By contrast, a Supreme Court decision earlier in the week on assumability of conventional mortgages will have little if any direct impact on homeowners in the Washington area, they said.
That is because most conventional loans here--except those bought by Freddie Mac--have not been assumable at the old interest rate for some time. This made Freddie Mac loans particularly attractive in this market.
FHA- and VA-insured mortgages, which account about 20 percent of the market, remain assumable with no escalation of interest rates. These mortgages are controlled by rules of the Department of Housing and Urban Development, and officials this week said these are not due to change.
By rough estimates, Freddie Mac last year bought around 20 percent of the mortgages made in the Washington area. Until now, these loans were assumable with no escalation of the interest rate. By yesterday's announcement, they no longer will be assumable after Aug. 2. This means a sale must have gone to settlement by that date for the loan to be assumable, a Freddie Mac spokeswoman said.
"This is really a tough blow," said Washington Board of Realtors president G.V. (Mike) Brenneman when told of the Freddie Mac announcement. "It's obviously a blow to the [housing] industry and home sellers."
Freddie Mac said the new policy would be in the best interests of mortgage lenders, investors and home buyers and would help keep the cost of mortgage money generally down.
At issue is a homeowner's ability to pass a low-interest, fixed-rate mortgage to a new buyer when a home was sold. Since the late 1960s and early 1970s, lenders have routinely put "due-on-sale" clauses into mortgages, saying they can demand full payment of the balance of the loan when the houses are sold. This way, when rates have risen a lender can require that the new buyer take out another loan at a higher interest rate.
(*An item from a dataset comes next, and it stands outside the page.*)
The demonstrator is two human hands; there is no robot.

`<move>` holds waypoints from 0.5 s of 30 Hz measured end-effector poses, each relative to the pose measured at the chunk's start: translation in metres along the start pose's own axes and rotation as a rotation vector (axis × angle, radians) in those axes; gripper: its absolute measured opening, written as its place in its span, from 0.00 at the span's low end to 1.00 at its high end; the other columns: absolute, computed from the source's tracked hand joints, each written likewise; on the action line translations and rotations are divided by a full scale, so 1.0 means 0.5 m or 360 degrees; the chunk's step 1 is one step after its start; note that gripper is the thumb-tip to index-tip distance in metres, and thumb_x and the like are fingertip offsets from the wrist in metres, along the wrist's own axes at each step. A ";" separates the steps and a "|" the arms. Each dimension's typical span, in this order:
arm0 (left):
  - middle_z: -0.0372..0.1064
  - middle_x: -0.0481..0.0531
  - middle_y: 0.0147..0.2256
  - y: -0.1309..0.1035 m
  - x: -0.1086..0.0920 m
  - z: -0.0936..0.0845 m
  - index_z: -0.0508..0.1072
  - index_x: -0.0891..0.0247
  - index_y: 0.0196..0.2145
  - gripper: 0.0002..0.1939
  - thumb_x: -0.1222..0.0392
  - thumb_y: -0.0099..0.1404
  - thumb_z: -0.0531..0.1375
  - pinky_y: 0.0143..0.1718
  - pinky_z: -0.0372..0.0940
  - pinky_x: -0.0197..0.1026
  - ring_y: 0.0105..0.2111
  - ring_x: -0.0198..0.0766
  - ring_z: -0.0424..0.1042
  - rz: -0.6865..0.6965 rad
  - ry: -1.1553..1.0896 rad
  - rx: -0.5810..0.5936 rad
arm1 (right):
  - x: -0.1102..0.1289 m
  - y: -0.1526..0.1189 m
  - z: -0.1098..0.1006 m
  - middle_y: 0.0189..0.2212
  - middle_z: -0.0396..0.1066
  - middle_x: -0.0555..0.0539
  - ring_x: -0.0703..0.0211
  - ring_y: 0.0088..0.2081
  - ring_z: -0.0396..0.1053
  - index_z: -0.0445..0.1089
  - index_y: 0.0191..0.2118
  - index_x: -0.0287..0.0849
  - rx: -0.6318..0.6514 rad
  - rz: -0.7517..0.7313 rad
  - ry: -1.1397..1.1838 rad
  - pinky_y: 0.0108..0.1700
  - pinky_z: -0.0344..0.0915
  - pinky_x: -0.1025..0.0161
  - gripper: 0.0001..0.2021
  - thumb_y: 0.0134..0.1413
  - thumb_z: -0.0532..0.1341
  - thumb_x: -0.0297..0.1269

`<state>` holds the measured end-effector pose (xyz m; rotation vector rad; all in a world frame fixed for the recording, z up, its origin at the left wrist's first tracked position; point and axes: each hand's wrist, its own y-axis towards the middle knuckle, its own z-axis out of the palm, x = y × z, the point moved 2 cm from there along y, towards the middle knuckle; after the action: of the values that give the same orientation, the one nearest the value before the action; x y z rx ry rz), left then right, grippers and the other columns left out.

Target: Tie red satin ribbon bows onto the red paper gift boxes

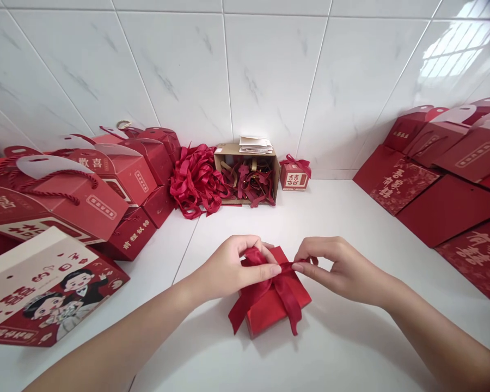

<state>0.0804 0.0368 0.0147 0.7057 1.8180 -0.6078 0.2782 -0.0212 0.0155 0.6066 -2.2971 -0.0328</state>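
A small red gift box (265, 314) lies on the white surface in front of me. Dark red ribbon (288, 302) is wrapped over it and forms a bow on top, with two tails hanging over the near side. My left hand (247, 267) pinches the bow's left loop and its middle between thumb and fingers. On the other side, my right hand (330, 267) grips the ribbon's right loop between thumb and forefinger, just off the box's right edge. The bow's knot is partly hidden by my left thumb.
Behind the box sit a heap of red ribbon (198, 182), an open carton (277, 182) with red cut-out pieces, and a small bow-tied box (294, 177). Red handled boxes (90, 201) crowd the left, near a cream-and-red bag (61, 294). More red boxes (449, 201) are stacked at right.
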 end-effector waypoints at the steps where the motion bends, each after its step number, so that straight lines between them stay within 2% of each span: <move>1: 0.77 0.53 0.37 0.000 0.001 0.002 0.71 0.62 0.27 0.10 0.54 0.57 0.64 0.48 0.65 0.46 0.50 0.48 0.70 -0.0007 0.0000 -0.0034 | 0.002 -0.001 0.000 0.25 0.69 0.49 0.65 0.26 0.62 0.69 0.31 0.41 -0.0002 -0.0005 -0.0020 0.29 0.61 0.66 0.11 0.62 0.56 0.39; 4: 0.78 0.53 0.34 0.002 0.002 0.007 0.73 0.62 0.24 0.08 0.56 0.54 0.66 0.51 0.63 0.46 0.53 0.48 0.68 0.0010 0.0046 -0.0099 | 0.005 -0.007 0.001 0.24 0.66 0.50 0.66 0.25 0.60 0.67 0.28 0.41 0.0000 -0.0033 -0.0062 0.27 0.58 0.67 0.12 0.62 0.56 0.38; 9: 0.75 0.55 0.45 0.002 0.003 0.007 0.77 0.63 0.26 0.06 0.57 0.53 0.66 0.47 0.65 0.44 0.50 0.49 0.71 -0.0023 0.0175 -0.0092 | 0.010 -0.011 -0.005 0.22 0.63 0.52 0.67 0.23 0.56 0.62 0.25 0.41 -0.0033 -0.0145 -0.0093 0.26 0.55 0.68 0.13 0.61 0.56 0.35; 15: 0.73 0.55 0.47 0.002 0.006 0.008 0.68 0.64 0.22 0.11 0.57 0.53 0.66 0.39 0.68 0.40 0.43 0.47 0.75 -0.0002 0.0127 -0.0085 | 0.000 -0.008 -0.010 0.19 0.60 0.52 0.66 0.23 0.55 0.59 0.22 0.41 -0.0079 -0.0199 -0.0063 0.25 0.53 0.67 0.15 0.61 0.56 0.35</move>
<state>0.0830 0.0353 0.0102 0.7014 1.9014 -0.5363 0.2833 -0.0242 0.0181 0.7286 -2.2866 -0.1624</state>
Older loans with no due-on-sale clauses would not be affected by this week's actions. The longer these have been held, the smaller the balance there is to be assumed, however, and the larger the difference the new buyer must make up between the balance that can be assumed and the new sales price.
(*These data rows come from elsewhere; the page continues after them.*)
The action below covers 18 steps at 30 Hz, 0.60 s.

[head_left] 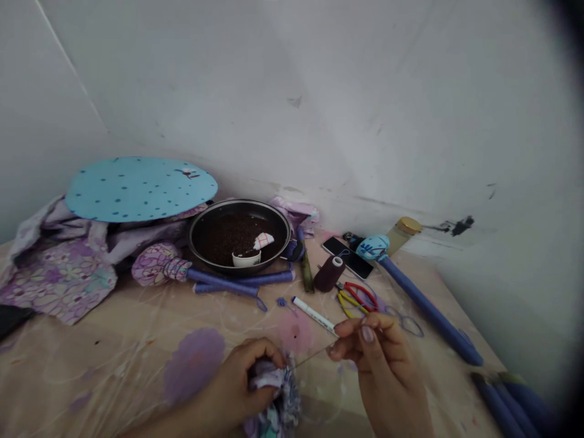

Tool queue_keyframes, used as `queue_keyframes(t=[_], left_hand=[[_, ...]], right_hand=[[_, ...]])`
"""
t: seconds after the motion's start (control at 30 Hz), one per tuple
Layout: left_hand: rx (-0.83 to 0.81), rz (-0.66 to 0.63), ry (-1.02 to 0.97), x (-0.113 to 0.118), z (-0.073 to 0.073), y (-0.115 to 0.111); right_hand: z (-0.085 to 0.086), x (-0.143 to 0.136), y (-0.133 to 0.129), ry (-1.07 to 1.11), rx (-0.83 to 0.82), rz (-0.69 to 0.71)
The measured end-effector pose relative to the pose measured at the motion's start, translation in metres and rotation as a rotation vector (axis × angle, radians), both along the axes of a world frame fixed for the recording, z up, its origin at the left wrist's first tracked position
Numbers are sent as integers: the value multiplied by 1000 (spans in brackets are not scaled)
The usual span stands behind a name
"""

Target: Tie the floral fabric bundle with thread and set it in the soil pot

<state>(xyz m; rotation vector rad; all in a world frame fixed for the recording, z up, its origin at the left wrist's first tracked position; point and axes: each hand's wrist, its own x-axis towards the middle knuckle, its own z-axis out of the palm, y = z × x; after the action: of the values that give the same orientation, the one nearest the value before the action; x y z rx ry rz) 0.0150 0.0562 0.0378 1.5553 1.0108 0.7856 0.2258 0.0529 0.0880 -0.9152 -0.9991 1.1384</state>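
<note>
At the front of the table, my left hand (241, 380) is closed around a bunched piece of purple and teal patterned cloth (289, 401). My right hand (383, 365) is raised to the right of it, its thumb and fingertips pinched. A thin thread (312, 357) runs taut from the cloth's gathered edge up to these fingers. Whether a needle is in the pinch is too small to tell. Just beyond my right hand lie a white marker (314, 315) and red and yellow handled pliers (358, 299). A cone of dark thread (329, 274) stands behind them.
A black pan (194, 246) with dark grains and a small white cup (247, 260) sits at the back. Cloth-headed sticks (223, 281) lie before it, another stick (429, 307) at right. A blue dotted oval (141, 188) rests on floral fabric (64, 274). A phone (349, 258) and jar (402, 234) are near the wall.
</note>
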Motion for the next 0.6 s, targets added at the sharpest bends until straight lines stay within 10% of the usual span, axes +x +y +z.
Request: queue_keyframes(t=[0.3, 0.6], left_hand=[[6, -18, -105, 0, 1, 2], [80, -16, -139, -5, -6, 4]], right_hand=[[-2, -2, 2, 205, -42, 73], [-20, -14, -6, -68, 21, 90]])
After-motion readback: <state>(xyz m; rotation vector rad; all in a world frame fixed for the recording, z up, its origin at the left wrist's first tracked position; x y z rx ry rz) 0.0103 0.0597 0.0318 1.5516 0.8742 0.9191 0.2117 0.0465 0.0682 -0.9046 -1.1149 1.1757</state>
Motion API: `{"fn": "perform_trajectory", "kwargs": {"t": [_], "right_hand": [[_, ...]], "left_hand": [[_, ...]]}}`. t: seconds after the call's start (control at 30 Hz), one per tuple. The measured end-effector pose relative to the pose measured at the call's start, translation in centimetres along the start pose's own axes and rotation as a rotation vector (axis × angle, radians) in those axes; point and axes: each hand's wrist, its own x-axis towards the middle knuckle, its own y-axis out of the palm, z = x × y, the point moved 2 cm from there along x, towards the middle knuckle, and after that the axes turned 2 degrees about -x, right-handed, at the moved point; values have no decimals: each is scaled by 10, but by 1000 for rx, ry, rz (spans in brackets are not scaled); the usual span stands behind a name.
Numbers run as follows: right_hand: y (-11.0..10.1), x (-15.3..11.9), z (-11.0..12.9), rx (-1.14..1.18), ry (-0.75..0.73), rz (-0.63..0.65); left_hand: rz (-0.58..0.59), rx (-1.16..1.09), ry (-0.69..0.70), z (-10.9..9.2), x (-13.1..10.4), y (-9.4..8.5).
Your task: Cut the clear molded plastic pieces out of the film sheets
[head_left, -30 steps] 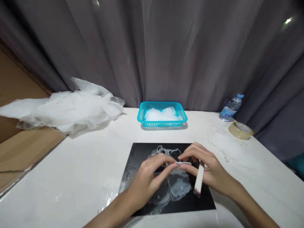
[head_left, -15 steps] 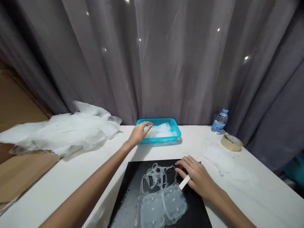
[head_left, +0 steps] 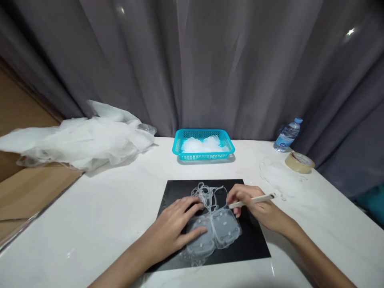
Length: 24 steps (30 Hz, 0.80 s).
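A frosted, translucent plastic piece with two rounded-square panels [head_left: 225, 228] lies on a black mat [head_left: 252, 249]. Tangled thin plastic strands [head_left: 207, 195] spread from its far side. My left hand [head_left: 180, 222] rests on the left panel and the strands, fingers apart, covering part of them. Between the fingers of my right hand [head_left: 255, 206] is a slim white pen-like tool [head_left: 260, 198]. Its lower end points at the far edge of the right panel; whether it touches is hard to see.
A blue basket [head_left: 204, 156] of white, cloudy plastic pieces stands at the back. Left of it lies a heap of white plastic bags [head_left: 90, 140] near a cardboard box [head_left: 36, 184]. At right are a water bottle [head_left: 287, 137], a tape roll [head_left: 300, 163] and loose clear scraps [head_left: 277, 180].
My left hand has come back from the basket onto the plastic piece. My right hand has turned the white tool so its end points at the piece. The view has tilted down.
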Motion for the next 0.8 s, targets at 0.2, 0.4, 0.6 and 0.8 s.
{"fn": "perform_trajectory", "kwargs": {"t": [0.2, 0.4, 0.6, 0.8], "right_hand": [[2, 1, 4, -68, 80, 92], [5, -13, -5, -59, 137, 100], [15, -22, -14, -104, 43, 41], [24, -17, -12, -145, -11, 77]], "left_hand": [[-7, 60, 9, 30, 7, 4], [30, 114, -11, 56, 24, -14], [-68, 74, 48, 25, 31, -27], [75, -159, 142, -22, 32, 3]]}}
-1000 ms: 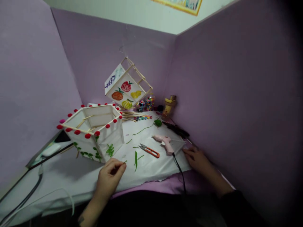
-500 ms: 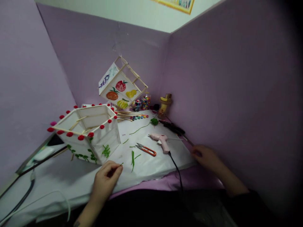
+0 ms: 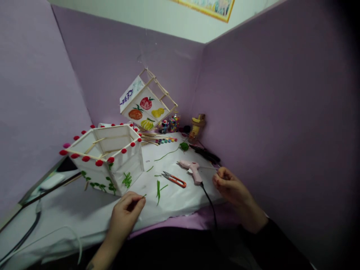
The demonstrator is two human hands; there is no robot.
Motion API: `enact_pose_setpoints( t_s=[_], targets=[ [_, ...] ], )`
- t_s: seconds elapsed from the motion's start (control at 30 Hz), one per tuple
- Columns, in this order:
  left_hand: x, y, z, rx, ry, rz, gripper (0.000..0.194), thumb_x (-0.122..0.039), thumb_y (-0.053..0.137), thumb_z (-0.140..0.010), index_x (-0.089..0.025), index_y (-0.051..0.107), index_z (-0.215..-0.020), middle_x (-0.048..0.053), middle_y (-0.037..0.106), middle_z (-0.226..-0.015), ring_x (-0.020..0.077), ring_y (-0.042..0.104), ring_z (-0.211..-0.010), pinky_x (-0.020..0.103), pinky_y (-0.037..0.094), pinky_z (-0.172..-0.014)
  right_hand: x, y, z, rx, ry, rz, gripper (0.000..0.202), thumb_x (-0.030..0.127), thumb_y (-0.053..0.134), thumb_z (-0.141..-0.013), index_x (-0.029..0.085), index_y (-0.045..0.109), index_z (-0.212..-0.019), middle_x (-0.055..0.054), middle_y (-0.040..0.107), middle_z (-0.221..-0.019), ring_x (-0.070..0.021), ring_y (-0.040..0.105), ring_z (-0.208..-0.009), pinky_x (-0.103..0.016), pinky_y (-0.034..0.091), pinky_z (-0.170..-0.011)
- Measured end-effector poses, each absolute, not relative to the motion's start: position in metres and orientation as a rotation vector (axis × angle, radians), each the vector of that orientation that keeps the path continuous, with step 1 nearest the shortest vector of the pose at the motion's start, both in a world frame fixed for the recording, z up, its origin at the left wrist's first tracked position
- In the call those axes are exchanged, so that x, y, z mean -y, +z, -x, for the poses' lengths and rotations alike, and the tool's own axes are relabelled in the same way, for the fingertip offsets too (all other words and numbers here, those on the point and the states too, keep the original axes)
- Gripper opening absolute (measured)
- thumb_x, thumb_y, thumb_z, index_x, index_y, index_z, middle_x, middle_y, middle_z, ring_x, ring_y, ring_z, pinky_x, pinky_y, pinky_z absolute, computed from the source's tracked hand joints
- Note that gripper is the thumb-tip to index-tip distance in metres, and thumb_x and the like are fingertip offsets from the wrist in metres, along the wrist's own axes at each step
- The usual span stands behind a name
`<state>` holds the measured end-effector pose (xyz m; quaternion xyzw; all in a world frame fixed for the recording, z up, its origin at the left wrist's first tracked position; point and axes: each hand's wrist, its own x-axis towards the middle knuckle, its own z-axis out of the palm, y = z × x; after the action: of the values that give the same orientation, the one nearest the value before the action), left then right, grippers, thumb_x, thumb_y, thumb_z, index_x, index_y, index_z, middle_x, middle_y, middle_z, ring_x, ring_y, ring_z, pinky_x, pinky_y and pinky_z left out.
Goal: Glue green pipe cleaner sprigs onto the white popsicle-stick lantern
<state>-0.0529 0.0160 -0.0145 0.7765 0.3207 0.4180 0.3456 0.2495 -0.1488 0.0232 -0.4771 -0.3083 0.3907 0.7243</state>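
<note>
Purple partition walls are enclosing the paper-covered bench, where the left hand is pinching a short green strand beside the pom-pom-edged paper box, while the right hand, fingers curled shut, is hovering near the pink glue gun.

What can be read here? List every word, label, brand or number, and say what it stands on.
No legible text anywhere.
Hanging white paper lantern with painted fruit: purple brush marks on its left panel, too blurred to read as writing.
Yellow-framed picture on the wall: cut off by the picture's edge, nothing readable.
Pink glue gun: no brand visible.
Orange-handled thread snips: no marking visible.
White paper box with red pompoms: only painted green leaves.
</note>
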Motion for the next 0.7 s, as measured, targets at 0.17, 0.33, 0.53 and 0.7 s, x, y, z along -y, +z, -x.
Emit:
enact_pose_setpoints(
  t_s=[0.17, 0.33, 0.53, 0.7],
  targets=[
    [-0.017, -0.016, 0.053, -0.824, 1.083, -2.007, 0.016, -0.033, 0.062, -0.076, -0.022, 0.064, -0.064, 0.001, 0.062, -0.066, 0.0176, 0.059, -0.065, 0.028, 0.047, -0.062, 0.145, 0.033, -0.236, 0.640, 0.998, 0.905, 0.041, 0.023, 0.081, -0.056, 0.024, 0.046, -0.076, 0.009, 0.045, -0.054, -0.0064, 0.038, -0.046, -0.020, 0.029, -0.045],
    [-0.016, -0.015, 0.053, -0.812, 1.080, -2.002, 0.017, -0.033, 0.062, -0.076, -0.022, 0.064, -0.063, 0.001, 0.061, -0.065, 0.0174, 0.058, -0.064, 0.029, 0.046, -0.060, 0.148, 0.038, -0.236, 0.567, 1.021, 0.883, 0.038, 0.024, 0.083, -0.057, 0.024, 0.053, -0.080, 0.006, 0.050, -0.062, -0.0073, 0.043, -0.053, -0.019, 0.036, -0.049],
    [-0.017, -0.017, 0.054, -0.810, 1.093, -2.001, 0.017, -0.034, 0.062, -0.075, -0.022, 0.064, -0.064, 0.001, 0.063, -0.066, 0.0179, 0.059, -0.065, 0.029, 0.047, -0.061, 0.148, 0.041, -0.239, 0.577, 1.030, 0.824, 0.028, 0.028, 0.076, -0.068, 0.020, 0.050, -0.063, 0.005, 0.041, -0.057, -0.0064, 0.037, -0.050, -0.017, 0.035, -0.047],
    [-0.019, -0.019, 0.053, -0.801, 1.093, -2.016, 0.017, -0.034, 0.062, -0.076, -0.022, 0.064, -0.064, 0.001, 0.062, -0.066, 0.0176, 0.058, -0.065, 0.029, 0.047, -0.061, 0.154, 0.040, -0.254, 0.559, 0.945, 0.905, 0.025, 0.026, 0.078, -0.065, 0.020, 0.054, -0.064, 0.003, 0.048, -0.066, -0.0083, 0.045, -0.060, -0.020, 0.041, -0.055]
  ],
)
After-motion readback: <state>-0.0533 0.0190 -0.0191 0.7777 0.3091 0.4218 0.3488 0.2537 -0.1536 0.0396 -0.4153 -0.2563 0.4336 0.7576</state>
Low-rate assumable loans can be worth thousands of dollars to sellers of homes, but it costs lenders money to keep these unprofitable mortgages in their portfolios. Proponents of due-on-sale clauses have argued that only a few sellers and buyers benefit from assumable loans and that other borrowers have to pay higher interest rates to make up for the lenders' losses on these deals.
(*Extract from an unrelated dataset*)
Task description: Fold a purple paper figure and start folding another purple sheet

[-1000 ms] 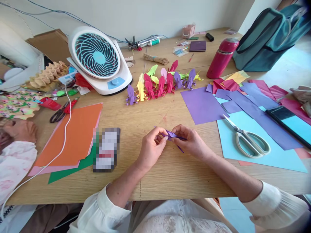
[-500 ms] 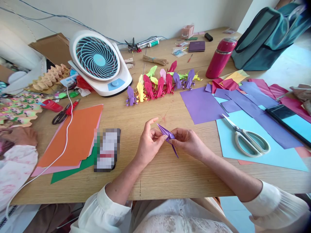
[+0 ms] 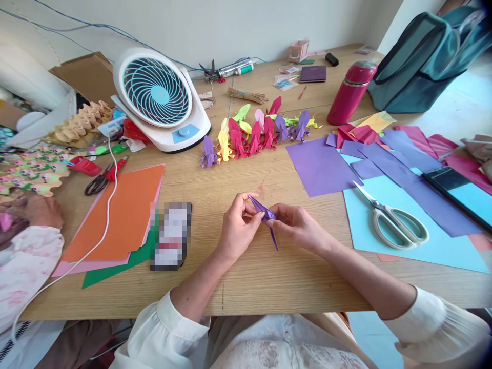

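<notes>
Pinching purple paper (image 3: 262, 207) (folded, slanting) between them are left hand (image 3: 239, 224) and right hand (image 3: 298, 226).

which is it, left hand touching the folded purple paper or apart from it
Touching. The head view shows the left hand gripping the folded purple paper, thumb tip against it with no visible gap.

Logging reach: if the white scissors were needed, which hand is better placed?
Probably the right hand: the white scissors lie on its side, farther from the left hand. Both hold folded purple paper.
</notes>
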Demonstrator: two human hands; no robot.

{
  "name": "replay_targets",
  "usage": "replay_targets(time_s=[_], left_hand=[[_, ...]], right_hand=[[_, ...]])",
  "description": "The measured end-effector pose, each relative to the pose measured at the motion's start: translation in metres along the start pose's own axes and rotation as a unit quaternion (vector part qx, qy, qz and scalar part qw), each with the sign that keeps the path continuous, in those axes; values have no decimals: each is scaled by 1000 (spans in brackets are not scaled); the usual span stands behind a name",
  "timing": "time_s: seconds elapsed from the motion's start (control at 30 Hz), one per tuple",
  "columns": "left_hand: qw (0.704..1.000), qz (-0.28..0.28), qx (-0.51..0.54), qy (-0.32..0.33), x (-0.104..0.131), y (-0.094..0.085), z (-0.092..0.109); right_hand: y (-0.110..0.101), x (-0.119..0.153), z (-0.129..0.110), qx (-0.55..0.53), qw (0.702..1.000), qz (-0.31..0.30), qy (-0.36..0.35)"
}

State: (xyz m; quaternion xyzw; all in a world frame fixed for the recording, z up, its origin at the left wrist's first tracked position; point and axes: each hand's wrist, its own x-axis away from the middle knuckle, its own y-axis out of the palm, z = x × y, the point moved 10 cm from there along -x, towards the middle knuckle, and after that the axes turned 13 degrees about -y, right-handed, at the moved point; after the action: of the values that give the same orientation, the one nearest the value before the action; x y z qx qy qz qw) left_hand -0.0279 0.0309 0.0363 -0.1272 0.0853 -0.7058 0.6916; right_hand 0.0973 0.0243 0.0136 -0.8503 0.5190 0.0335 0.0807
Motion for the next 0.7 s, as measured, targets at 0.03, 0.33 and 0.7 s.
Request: replay_targets(time_s=[0.03, 0.33, 0.7], left_hand=[[1000, 0, 2, -1, 0, -1, 0], [995, -79, 51, -44, 0, 13, -3], [986, -92, 104, -87, -2, 15, -12]], right_hand=[[1, 0, 0, -9, 1000, -11, 3], [-5, -1, 15, -40, 999, 33, 8], [-8, -2, 13, -6, 999, 41, 27]])
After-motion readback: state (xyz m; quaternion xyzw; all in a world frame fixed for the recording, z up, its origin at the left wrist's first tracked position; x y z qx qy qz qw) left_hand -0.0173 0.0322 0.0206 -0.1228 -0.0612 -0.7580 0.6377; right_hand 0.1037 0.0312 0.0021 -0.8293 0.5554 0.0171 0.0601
The Supreme Court ruled in favor of the S&Ls, upholding a 1976 Federal Home Loan Bank Board rule allowing them to enforce their due-on-sale clauses despite state laws to prevent enforcement. The ruling applies to conventional mortgages made by federally chartered savings and loans, which fund the bulk of home loans in the country.
But it only directly affects these types of mortgages in a dozen states that tried to make the loans assumable even though lenders were trying tocall them in at the time of sale.
There are no laws in the District, Virginia or Maryland to prevent lenders from calling mortgages when property is sold, and enforcement of this type of clause was upheld last year in Virginia in the Fourth U.S. Circuit Court of Appeals in Richmond.
The Supreme Court ruling does, however, preclude states here and elsewhere from making future efforts to legislate assumability for those types of mortgages.
But local real estate experts pointed out that lenders frequently allow old mortgages to be assumed by buyers at higher interest rates than in the original mortgages. This acts as a kind of compromise, where the old rate is "blended" with the current market rate, so the buyer still gets a mortgage where the rate is below market levels.
Mary Howard, president of the Northern Virginia Board of Realtors, said that about 48 percent of sales in Northern Virginia use assumptions with an escalation of the interest rate. The average blended rate here has been around 14 percent, about the same as the national average on these types of assumptions.
Thomas Owen, chairman of the largest S&L in this area, Perpetual American Federal Savings and Loan Association, said his institution and others here will continue to offer blended rates.